Que prépare l’armée russe dans l’Arctique ? Cette région du monde à l’importance stratégique croissante a régulièrement servi de zone de test pour des armes nucléaires soviétiques, notamment sur l’archipel de Nouvelle-Zemble, un territoire de la taille du Portugal situé au nord de la Russie européenne. Une importante activité militaire dans la zone ces derniers jours, confirmée par des images satellites, pointe vers le test d’une arme en développement par Moscou : le missile à propulsion nucléaire Bourevestnik, sans équivalent dans l’arsenal russe.

Maintien du secret

Comme le souligne le Barents Observer, média spécialisé sur l’Arctique et le nord de la Russie, aucune information publique n’a été dévoilée par l’armée russe ou l’entreprise d’État russe spécialisée dans le nucléaire Rosatom concernant les opérations en cours en Nouvelle-Zemble. Le trafic aérien civil au-dessus de l’archipel a cependant été stoppé pendant plusieurs semaines, tandis que les autorités côtières de l’Arctique russe, basées à Mourmansk, ont déconseillé le passage de navires dans les eaux au nord-est de la mer de Barents.

Selon le média spécialisé, ces restrictions ont été imposées afin d’assurer le test d’un Bourevestnik 9M730, missile bénéficiant théoriquement d’une portée de plus de 20 000 kilomètres, lui permettant de toucher n’importe quel point du globe. Ce missile à armement nucléaire, présenté par Vladimir Poutine aux côtés de plusieurs autres armes en mars 2018, avait été décrit par le président russe comme « invulnérable » aux moyens d’interception contemporains et futurs.

Activité militaire intense

Le test supposé aurait été conduit à Pankovo, site de lancement de Bourevestnik lors du test de mars 2018, autour duquel on observe une activité maritime intense, plusieurs navires ravitaillant la zone ou restant stationnés à proximité de la base pendant plusieurs semaines.

L’opération conduite pendant les trois premières semaines d’août a mobilisé de nombreuses ressources militaires russes, dont un avion de détection et de commandement aéroporté Iliouchine A-50, déployé sur la base aérienne Rogatchevo, au sud de l’archipel de Nouvelle-Zemble. « [L’Iliouchine A-50] pourrait être là pour suivre et mesurer le vol du missile lui-même, mais il est peut-être plus probable qu’il surveille et coordonne les opérations de vol liées aux essais », a souligné Lars Peder Haga, professeur associé de l’Académie de l’armée de l’air norvégienne et spécialiste de l’aviation militaire russe, auprès du Barents Observer.

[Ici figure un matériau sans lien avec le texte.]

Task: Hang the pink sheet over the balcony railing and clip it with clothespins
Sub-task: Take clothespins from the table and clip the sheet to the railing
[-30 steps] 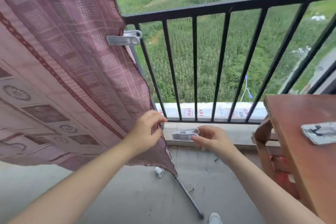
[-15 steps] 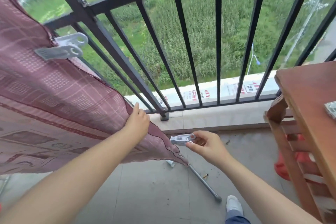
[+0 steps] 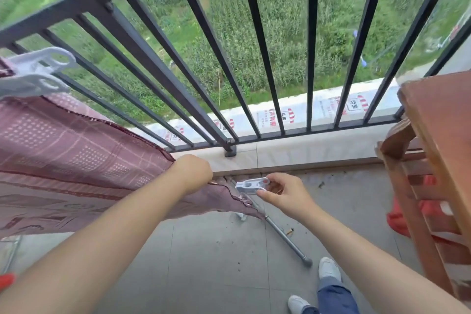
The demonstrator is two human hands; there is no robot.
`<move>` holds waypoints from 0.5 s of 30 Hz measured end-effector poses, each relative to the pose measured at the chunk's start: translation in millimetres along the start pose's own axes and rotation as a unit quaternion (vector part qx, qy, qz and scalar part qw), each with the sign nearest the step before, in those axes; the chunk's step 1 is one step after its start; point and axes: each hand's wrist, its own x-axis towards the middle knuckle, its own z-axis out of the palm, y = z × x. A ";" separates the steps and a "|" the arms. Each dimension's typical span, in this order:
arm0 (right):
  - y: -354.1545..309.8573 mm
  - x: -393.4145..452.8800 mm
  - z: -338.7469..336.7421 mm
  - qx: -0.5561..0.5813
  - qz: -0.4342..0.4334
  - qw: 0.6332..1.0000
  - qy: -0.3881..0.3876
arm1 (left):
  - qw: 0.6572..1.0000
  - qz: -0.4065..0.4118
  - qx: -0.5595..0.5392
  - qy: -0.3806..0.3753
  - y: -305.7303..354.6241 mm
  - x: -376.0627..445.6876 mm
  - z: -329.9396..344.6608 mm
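Across the far side of the balcony runs the black railing, its bars slanting down to the low ledge. From the left the pink sheet drapes off it, pinned high up by a white clothespin already clamped over cloth and rail, so that end looks secured. At the right edge stands a wooden worktop. The left hand has its grip closed on the sheet's lower edge near the ledge, apparently pulling the loose corner taut toward the bars so it can be clipped. Just right of it, the right hand pinches a second clothespin by its handles, mouth pointing left at the cloth, close but apart from it; whether its jaws are parted I cannot tell. Since half a second ago the view has tipped further downward, and the two hands have stayed near each other with the clip not yet on the cloth.
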 end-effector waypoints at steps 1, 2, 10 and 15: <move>0.7 2.4 1.8 -0.018 -0.013 1.000 0.005 | 1.000 -0.001 -0.010 0.015 -1.2 -0.2 -0.4; 1.7 5.9 4.4 -0.042 -0.039 0.998 0.005 | 0.999 -0.003 -0.022 0.026 -1.0 0.1 -1.0; 12.6 24.6 39.7 -0.127 -0.170 0.976 0.055 | 0.992 -0.034 -0.101 0.061 4.9 2.5 -2.2; 10.4 39.9 53.8 -0.122 -0.173 0.977 0.008 | 0.988 -0.039 -0.140 0.056 6.2 -1.1 0.7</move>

La base aérienne a également abrité huit hélicoptères ravitaillant les sites de Pankovo et Severny, deux Soukhoï Su-35 servant vraisemblablement à sécuriser l’espace aérien en cas de test de missile, ainsi que plusieurs avions de transport : un Antonov An-72, un An-26 et un Iliouchine Il-76. Enfin, deux autres avions notables sont toujours présents à Rogatchevo : des Il-976 SKIP appartenant à Rosatom. Ces modèles ont été spécialement conçus pour surveiller et effectuer des relevés liés aux tests de missiles nucléaires, selon Lars Peder Haga.

Le Barents Observer pointe par ailleurs une visite de Vladimir Poutine le 21 août à Sarov, une ville fermée abritant un centre de recherche nucléaire, officiellement pour observer les avancements de son pays dans plusieurs domaines de la recherche nucléaire ; la chaîne Telegram Deti Arbata rapporte cependant qu’il s’est rendu sur place pour obtenir un rapport du test du Bourevestnik.

Des tests aux résultats contrastés

L’activité russe dans la région n’est pas passée inaperçue : les États-Unis ont déployé dès le 5 août un WC-135R Constant Phoenix, avion utilisé par l’armée de l’air américaine pour la collecte de particules de l’atmosphère afin de détecter et analyser une éventuelle explosion nucléaire.

En dépit de l’enthousiasme du président russe concernant cette nouvelle arme, le Bourevestnik aurait jusqu’à présent connu des tests peu concluants. CNBC dévoilait en 2018 qu’un missile à propulsion nucléaire s’était écrasé dans la mer de Barents, à proximité de la Nouvelle-Zemble, quelques mois avant que Vladimir Poutine ne dévoile sa nouvelle arme.

En 2019, une explosion en mer Blanche au cours d’une mission de récupération d’un petit réacteur nucléaire, servant potentiellement à la propulsion d’un missile, a tué cinq experts de Rosatom. Si les autorités russes maintiennent le secret sur ces incidents, les informations disponibles pointent vers des tests infructueux de missiles Bourevestnik. Le résultat du test conduit cet été est quant à lui pour l’instant inconnu.